TASK STATEMENT —
Repeat exactly each line of the data provided below.
═════ SOURCE MATERIAL
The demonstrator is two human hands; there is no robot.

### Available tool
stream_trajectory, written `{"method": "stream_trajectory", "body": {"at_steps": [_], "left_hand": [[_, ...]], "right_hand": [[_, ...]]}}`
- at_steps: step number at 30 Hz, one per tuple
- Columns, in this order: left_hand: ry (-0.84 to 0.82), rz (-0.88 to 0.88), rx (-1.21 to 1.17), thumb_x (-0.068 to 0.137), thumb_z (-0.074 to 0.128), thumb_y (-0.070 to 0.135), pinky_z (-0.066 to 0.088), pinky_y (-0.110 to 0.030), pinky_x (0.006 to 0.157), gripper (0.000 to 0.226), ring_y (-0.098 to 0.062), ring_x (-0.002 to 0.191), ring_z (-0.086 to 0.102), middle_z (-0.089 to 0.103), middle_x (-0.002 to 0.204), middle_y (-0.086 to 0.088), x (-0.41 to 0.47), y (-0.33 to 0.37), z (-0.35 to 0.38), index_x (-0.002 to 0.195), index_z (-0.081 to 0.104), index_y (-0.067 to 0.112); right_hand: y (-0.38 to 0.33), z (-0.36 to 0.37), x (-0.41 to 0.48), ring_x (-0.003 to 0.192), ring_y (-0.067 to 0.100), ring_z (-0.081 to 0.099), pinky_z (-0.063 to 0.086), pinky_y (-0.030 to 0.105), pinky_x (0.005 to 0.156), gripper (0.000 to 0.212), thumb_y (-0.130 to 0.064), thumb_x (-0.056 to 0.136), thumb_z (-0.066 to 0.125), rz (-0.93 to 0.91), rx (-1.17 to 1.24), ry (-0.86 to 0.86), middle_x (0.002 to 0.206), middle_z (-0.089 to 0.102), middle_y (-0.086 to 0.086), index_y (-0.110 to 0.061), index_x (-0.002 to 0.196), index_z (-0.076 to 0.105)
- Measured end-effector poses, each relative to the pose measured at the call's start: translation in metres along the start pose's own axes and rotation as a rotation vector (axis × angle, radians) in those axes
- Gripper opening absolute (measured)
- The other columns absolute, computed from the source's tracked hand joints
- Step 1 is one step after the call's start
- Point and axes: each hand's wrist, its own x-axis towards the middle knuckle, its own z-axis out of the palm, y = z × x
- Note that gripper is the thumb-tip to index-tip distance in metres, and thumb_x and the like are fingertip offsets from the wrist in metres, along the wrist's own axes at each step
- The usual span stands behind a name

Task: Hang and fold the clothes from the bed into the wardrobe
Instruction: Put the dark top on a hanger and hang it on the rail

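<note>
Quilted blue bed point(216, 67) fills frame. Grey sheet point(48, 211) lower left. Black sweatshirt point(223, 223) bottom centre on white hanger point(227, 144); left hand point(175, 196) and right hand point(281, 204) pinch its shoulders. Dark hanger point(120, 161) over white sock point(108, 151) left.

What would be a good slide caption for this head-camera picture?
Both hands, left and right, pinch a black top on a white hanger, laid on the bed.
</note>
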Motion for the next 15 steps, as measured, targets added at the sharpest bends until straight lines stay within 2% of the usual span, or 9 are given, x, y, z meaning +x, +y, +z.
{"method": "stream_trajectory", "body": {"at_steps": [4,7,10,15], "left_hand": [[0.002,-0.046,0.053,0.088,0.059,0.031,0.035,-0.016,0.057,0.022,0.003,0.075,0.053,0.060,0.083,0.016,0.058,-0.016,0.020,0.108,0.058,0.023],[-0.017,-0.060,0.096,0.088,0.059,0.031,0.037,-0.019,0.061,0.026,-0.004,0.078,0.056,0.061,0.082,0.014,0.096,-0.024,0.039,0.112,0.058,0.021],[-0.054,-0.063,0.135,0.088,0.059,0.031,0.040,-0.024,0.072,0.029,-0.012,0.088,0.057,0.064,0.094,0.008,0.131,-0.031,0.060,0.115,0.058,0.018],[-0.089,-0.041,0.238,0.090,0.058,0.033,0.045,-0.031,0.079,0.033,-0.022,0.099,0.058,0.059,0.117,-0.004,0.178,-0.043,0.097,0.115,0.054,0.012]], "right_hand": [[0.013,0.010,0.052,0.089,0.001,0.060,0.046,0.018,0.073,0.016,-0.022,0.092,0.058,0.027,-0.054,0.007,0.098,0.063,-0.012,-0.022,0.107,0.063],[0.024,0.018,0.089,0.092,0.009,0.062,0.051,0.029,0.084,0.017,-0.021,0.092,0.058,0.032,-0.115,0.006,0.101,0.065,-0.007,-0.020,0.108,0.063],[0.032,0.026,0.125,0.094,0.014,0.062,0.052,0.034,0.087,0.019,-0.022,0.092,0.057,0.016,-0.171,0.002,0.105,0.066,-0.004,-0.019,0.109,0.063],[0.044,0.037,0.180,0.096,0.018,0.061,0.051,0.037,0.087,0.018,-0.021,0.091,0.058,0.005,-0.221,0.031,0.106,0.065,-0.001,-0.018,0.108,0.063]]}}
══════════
SOLUTION FOR THIS TASK —
The demonstrator is two human hands; there is no robot.

### Available tool
stream_trajectory, written `{"method": "stream_trajectory", "body": {"at_steps": [_], "left_hand": [[_, ...]], "right_hand": [[_, ...]]}}`
- at_steps: step number at 30 Hz, one per tuple
- Columns, in this order: left_hand: ry (-0.84 to 0.82), rz (-0.88 to 0.88), rx (-1.21 to 1.17), thumb_x (-0.068 to 0.137), thumb_z (-0.074 to 0.128), thumb_y (-0.070 to 0.135), pinky_z (-0.066 to 0.088), pinky_y (-0.110 to 0.030), pinky_x (0.006 to 0.157), gripper (0.000 to 0.226), ring_y (-0.098 to 0.062), ring_x (-0.002 to 0.191), ring_z (-0.086 to 0.102), middle_z (-0.089 to 0.103), middle_x (-0.002 to 0.204), middle_y (-0.086 to 0.088), x (-0.41 to 0.47), y (-0.33 to 0.37), z (-0.35 to 0.38), index_x (-0.002 to 0.195), index_z (-0.081 to 0.104), index_y (-0.067 to 0.112); right_hand: y (-0.38 to 0.33), z (-0.36 to 0.37), x (-0.41 to 0.48), ring_x (-0.003 to 0.192), ring_y (-0.067 to 0.100), ring_z (-0.081 to 0.099), pinky_z (-0.063 to 0.086), pinky_y (-0.030 to 0.105), pinky_x (0.005 to 0.156), gripper (0.000 to 0.212), thumb_y (-0.130 to 0.064), thumb_x (-0.056 to 0.136), thumb_z (-0.066 to 0.125), rz (-0.93 to 0.91), rx (-1.17 to 1.24), ry (-0.86 to 0.86), middle_x (0.002 to 0.206), middle_z (-0.089 to 0.102), middle_y (-0.086 to 0.086), index_y (-0.110 to 0.061), index_x (-0.002 to 0.196), index_z (-0.076 to 0.105)
- Measured end-effector poses, each relative to the pose measured at the call's start: translation in metres along the start pose's own axes and rotation as a rotation vector (axis × angle, radians) in those axes
- Gripper opening absolute (measured)
- The other columns absolute, computed from the source's tracked hand joints
- Step 1 is one step after the call's start
- Point and axes: each hand's wrist, its own x-axis towards the middle knuckle, its own z-axis out of the palm, y = z × x
- Note that gripper is the thumb-tip to index-tip distance in metres, and thumb_x and the like are fingertip offsets from the wrist in metres, along the wrist's own axes at each step
- The usual span stands behind a name

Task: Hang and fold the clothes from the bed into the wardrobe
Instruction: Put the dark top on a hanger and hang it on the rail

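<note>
Quilted blue bed point(216, 67) fills frame. Grey sheet point(48, 211) lower left. Black sweatshirt point(223, 223) bottom centre on white hanger point(227, 144); left hand point(175, 196) and right hand point(281, 204) pinch its shoulders. Dark hanger point(120, 161) over white sock point(108, 151) left.

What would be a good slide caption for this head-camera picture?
Both hands, left and right, pinch a black top on a white hanger, laid on the bed.
</note>
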Motion for the next 15 steps, as measured, targets added at the sharpest bends until straight lines stay within 2% of the usual span, or 9 are given, x, y, z meaning +x, +y, +z.
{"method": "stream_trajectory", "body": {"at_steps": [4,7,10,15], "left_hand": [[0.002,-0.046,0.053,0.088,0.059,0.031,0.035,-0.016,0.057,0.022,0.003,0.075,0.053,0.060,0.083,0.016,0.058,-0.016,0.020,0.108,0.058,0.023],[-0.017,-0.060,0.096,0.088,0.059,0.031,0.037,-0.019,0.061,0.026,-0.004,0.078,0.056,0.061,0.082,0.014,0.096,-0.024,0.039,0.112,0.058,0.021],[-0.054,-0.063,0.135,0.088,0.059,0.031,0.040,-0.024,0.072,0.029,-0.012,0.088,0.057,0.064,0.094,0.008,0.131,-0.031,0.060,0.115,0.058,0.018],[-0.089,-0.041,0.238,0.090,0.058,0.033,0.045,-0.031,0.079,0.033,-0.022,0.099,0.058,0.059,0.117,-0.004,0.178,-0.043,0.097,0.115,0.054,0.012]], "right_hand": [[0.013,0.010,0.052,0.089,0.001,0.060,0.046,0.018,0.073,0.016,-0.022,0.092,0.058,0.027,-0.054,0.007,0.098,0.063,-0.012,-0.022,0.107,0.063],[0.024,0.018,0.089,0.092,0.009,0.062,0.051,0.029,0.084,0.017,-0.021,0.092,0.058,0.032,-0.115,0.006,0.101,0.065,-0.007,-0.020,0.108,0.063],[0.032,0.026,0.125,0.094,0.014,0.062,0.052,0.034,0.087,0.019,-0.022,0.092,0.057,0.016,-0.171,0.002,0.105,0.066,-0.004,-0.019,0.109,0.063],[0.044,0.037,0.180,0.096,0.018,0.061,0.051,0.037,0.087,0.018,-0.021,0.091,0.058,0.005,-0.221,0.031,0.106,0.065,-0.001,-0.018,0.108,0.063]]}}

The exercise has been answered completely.